HS2 Ltd is spending the sum on the protection structure in Buckinghamshire, it emerged last year. All bats are legally protected in the UK.
The curved structure, which has been described by the HS2 Ltd chair, Sir Jon Thompson, as a “shed”, will run for about 1km alongside Sheephouse Wood to create a barrier allowing the creatures to cross above the high-speed railway without being affected by passing trains.
But Steve Reed has criticised the plans and told the Fabian Society’s new year conference: “I mean, (to spend) that vast amount of money on a tunnel for bats when there were so many other public services crying out for funding – it’s batshit crazy.

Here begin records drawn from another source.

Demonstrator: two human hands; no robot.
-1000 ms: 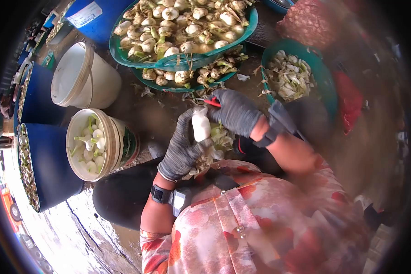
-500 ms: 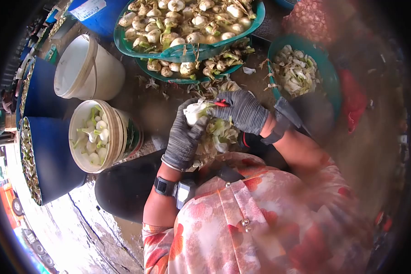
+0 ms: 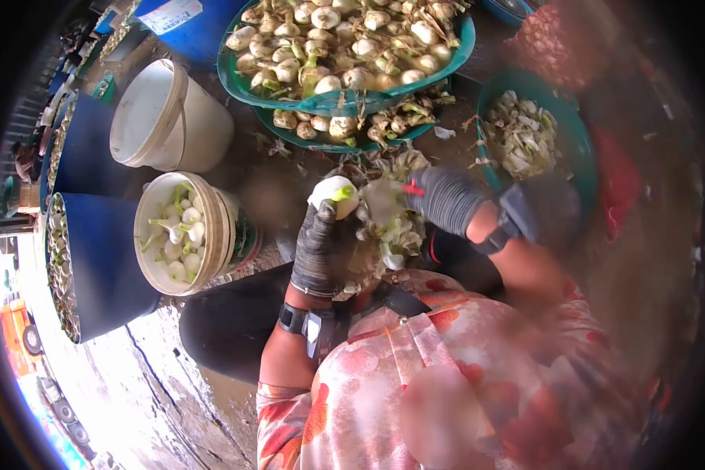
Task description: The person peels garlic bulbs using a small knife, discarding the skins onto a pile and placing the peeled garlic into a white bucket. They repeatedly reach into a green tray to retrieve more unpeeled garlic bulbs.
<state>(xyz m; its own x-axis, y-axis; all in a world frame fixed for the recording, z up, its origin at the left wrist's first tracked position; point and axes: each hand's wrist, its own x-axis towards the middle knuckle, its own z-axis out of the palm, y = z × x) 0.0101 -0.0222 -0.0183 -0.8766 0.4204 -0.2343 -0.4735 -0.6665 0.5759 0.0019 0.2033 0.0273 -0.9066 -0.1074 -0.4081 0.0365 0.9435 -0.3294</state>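
Observation:
My left hand (image 3: 315, 249), in a dark grey striped glove, grips a peeled white garlic bulb (image 3: 330, 194) with a short green stem stub facing up. To its right, my right hand (image 3: 453, 202), gloved the same way, is closed on a small red-handled tool (image 3: 412, 189); its working end is too blurred to make out. The two hands are apart. Pale garlic peelings (image 3: 398, 235) lie below and between them. Left of my left hand stands a white bucket (image 3: 221, 235) holding several peeled garlic bulbs (image 3: 182, 235) with green stems.
Ahead, a teal basin (image 3: 360, 103) of unpeeled garlic is stacked over another basin (image 3: 294, 142). A teal tub (image 3: 578, 149) with peelings stands right. A second white bucket (image 3: 200, 129) and blue barrels (image 3: 110, 262) are at left. A red mesh bag (image 3: 544, 47) lies far right.
My hands have drawn apart, the right one moving right with the red-handled tool. In my left hand the bulb now sits higher, its stem stub turned up. The whole view has shifted slightly.

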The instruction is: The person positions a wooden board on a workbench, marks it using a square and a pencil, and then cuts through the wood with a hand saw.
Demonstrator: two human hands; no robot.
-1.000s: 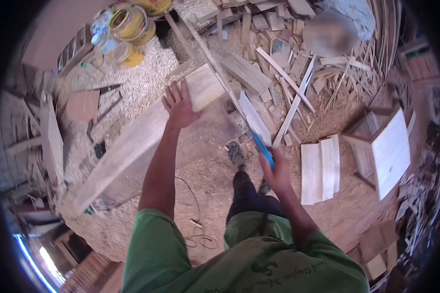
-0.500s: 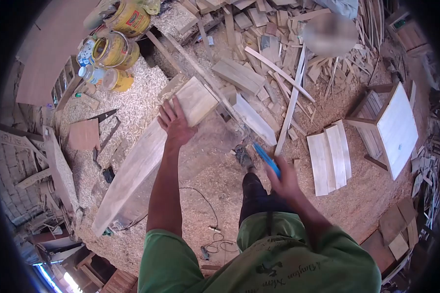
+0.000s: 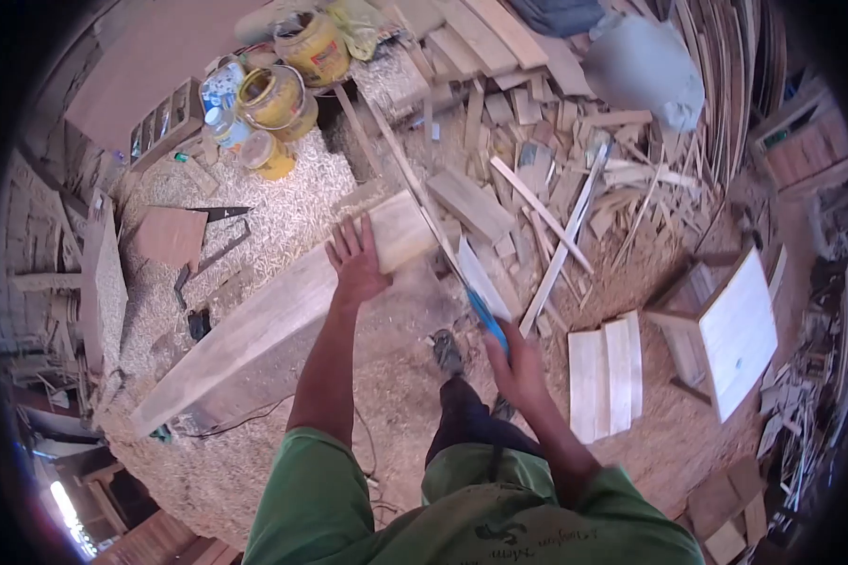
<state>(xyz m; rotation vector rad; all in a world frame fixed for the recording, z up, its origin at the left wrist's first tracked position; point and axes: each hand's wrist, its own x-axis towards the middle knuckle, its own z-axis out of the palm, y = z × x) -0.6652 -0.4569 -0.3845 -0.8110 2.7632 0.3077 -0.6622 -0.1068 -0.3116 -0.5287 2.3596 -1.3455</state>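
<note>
My left hand (image 3: 355,266) lies flat on a long pale wooden plank (image 3: 264,306), fingers spread near its squared far end. The plank slants from the lower left up to the middle and narrows toward the lower left. My right hand (image 3: 521,365) is closed around the blue handle of a handsaw (image 3: 483,314). The saw is seen nearly edge-on; its thin blade runs from the handle up along the plank's far end. How deep the teeth sit in the wood cannot be made out.
Yellow buckets (image 3: 271,102) stand on wood shavings at upper left. A dark-bladed saw (image 3: 224,214) lies beside a brown board (image 3: 170,235). Offcuts (image 3: 471,202) are heaped ahead. Curved boards (image 3: 605,377) and a white-topped stool-like piece (image 3: 740,334) are at right.
My right hand and the blue handle have moved forward, closer to the plank's end. My left hand keeps its place on the plank. The whole view has shifted.
</note>
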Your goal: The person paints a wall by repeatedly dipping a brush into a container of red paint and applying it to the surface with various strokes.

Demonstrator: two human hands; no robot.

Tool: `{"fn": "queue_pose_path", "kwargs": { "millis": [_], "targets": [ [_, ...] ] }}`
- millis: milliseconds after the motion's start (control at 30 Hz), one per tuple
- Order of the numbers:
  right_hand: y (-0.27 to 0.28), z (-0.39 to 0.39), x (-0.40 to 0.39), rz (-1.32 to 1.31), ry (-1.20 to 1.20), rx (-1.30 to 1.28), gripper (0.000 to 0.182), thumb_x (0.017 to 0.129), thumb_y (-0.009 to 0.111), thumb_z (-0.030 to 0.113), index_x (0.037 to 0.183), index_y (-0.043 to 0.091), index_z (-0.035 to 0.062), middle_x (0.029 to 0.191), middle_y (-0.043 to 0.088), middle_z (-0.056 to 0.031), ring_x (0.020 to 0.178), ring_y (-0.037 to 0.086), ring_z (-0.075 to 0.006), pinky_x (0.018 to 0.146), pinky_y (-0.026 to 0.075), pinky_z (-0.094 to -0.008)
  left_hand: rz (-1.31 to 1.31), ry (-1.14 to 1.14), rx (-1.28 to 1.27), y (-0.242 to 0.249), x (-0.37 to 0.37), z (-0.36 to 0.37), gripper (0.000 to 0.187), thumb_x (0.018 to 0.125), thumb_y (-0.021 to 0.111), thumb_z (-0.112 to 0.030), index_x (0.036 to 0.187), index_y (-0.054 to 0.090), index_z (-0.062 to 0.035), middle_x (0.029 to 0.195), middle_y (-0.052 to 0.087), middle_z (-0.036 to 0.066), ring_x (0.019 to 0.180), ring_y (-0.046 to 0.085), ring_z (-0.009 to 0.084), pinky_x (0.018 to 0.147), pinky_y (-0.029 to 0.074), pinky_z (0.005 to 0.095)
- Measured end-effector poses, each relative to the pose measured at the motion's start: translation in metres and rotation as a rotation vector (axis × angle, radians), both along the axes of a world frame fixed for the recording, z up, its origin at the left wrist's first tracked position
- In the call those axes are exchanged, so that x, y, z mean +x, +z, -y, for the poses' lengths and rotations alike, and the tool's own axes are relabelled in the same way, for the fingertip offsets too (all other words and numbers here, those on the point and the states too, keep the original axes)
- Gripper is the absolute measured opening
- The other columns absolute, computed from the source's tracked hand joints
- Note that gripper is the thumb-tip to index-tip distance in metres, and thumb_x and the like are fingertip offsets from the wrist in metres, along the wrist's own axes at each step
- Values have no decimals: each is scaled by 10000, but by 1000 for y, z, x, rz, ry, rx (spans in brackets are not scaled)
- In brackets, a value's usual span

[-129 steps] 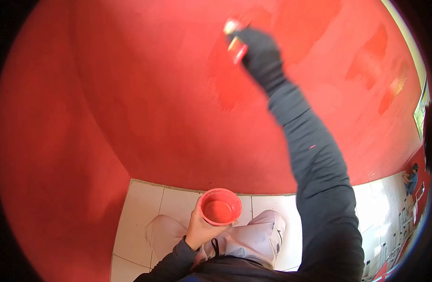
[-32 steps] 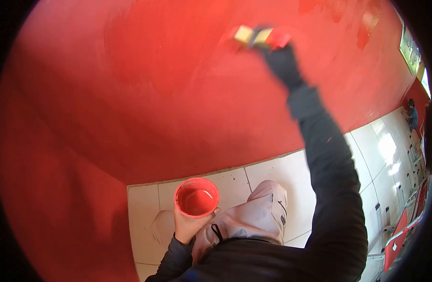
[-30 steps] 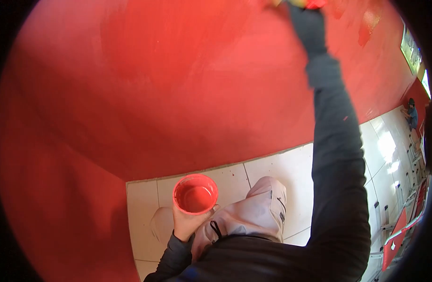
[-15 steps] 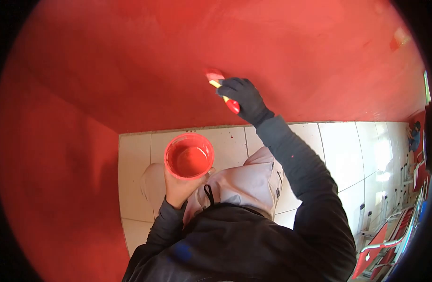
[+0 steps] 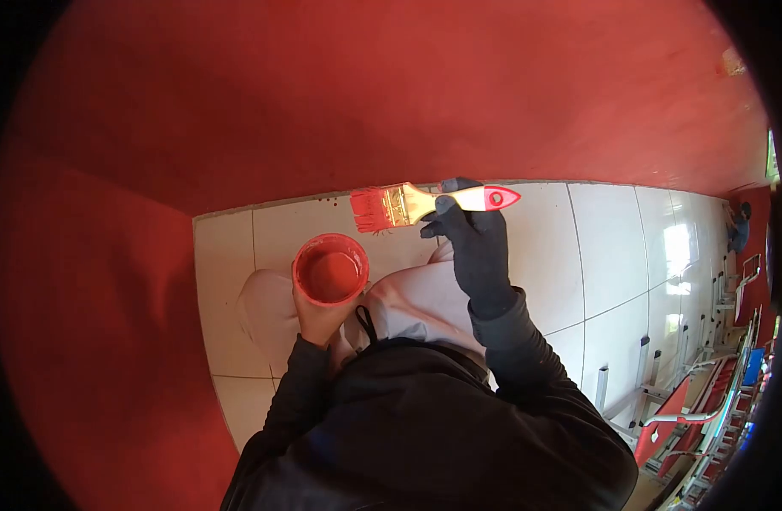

“And it happened because the previous government didn’t have a grip on the public finances, didn’t have a grip on infrastructure projects, and didn’t really have a grip on what was happening to nature either.”
Asked about the potential for tension between prioritising wildlife and the environment and pushing through planning projects, as the government has promised to do to boost economic growth, Reed said both could be achieved.
“It’s not either or, it’s not growth or nature or the environment. We can do the two together,” he said.
Reed also suggested any plans to build a third runway at Heathrow airport would be subject to a “proper consultation” to ensure “mitigations” were in place to make it work.
Asked about the prospect of expanding the airport, which reports suggest the chancellor, Rachel Reeves, will back, the MP for Streatham and Croydon North in London said: “Of course, it’s speculation that you’re talking about … but if there were any proposal like that, then there would be a proper consultation, hopefully not lasting decades as it has done previously, because you don’t have to take that amount of time to get to good decisions.
“But it would take into account all of those factors, mitigations, what we will need to do to make sure that it could work.
“Since you mentioned my voting record on that one, I voted against expanding Heathrow last time because I was in favour of expanding Gatwick because it would provide economic growth that would benefit south London, where my constituency is. So I see the link.”